David Kydd

Personal information
- Full name: David Richard Kydd
- Date of birth: 22 December 1945 (age 80)
- Place of birth: Penge, England
- Position(s): Wing half; striker;

Youth career
- Brighton & Hove Albion

Senior career*
- Years: Team / Apps / (Gls)
- 1963–1966: Brighton & Hove Albion / 2 / (0)
- 1966: Chelmsford City
- 1966–1968: Margate
- 1968: Dartford / 19 / (3)

= David Kydd =

English footballer (born 1945)

David Richard Kydd (born 22 December 1945) is an English former footballer who played as a wing half.

==Career==
Kydd began his career in the youth ranks at Brighton & Hove Albion, making his debut for the first team in a Sussex Senior Cup game.

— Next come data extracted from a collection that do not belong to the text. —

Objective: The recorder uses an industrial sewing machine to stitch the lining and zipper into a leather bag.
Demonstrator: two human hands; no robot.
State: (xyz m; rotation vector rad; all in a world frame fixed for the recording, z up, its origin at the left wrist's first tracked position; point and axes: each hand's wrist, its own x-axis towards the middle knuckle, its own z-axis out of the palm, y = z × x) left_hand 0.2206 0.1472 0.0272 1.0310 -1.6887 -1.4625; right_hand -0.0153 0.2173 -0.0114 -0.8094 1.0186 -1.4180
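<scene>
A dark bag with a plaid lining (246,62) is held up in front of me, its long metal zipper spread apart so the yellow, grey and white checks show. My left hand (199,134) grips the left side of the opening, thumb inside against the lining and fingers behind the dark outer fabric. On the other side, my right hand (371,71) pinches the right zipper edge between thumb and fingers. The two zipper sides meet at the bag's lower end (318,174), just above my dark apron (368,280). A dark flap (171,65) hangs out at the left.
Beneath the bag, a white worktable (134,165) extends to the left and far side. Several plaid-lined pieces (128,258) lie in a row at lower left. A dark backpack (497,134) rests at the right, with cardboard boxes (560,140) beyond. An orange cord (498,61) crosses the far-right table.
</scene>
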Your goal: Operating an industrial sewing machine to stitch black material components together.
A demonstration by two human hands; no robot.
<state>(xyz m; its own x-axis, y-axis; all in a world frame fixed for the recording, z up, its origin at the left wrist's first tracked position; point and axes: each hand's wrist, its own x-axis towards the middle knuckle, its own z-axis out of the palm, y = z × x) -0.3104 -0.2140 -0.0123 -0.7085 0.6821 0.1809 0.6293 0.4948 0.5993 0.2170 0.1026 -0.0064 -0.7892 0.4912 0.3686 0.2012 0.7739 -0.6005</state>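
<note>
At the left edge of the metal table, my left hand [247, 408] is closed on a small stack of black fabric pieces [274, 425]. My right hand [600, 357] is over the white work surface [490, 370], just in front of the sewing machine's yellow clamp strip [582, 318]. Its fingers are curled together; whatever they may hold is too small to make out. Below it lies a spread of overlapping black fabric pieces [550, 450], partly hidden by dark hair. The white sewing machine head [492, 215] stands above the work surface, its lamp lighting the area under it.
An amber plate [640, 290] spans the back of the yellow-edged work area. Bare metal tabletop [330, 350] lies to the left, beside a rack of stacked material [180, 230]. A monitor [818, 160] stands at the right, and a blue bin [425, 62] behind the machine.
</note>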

On 21 September 1965, Kydd made his debut for Brighton in a 2–1 loss against Ipswich Town in the League Cup, before making his Football League debut against Millwall in a 2–2 home draw four days later. In the summer of 1966, Kydd signed for Chelmsford City. In October 1966, following a recommendation from former Chelmsford player Peter Gillott, Kydd joined Margate. On 29 October 1966, Kydd scored twice on his debut in a 4–0 win against Dunstable Town. In his fourth game for the club, Kydd scored a hat-trick in an 8–0 win against Tunbridge Wells on 12 November 1966. In February 1968, Kydd signed for Dartford.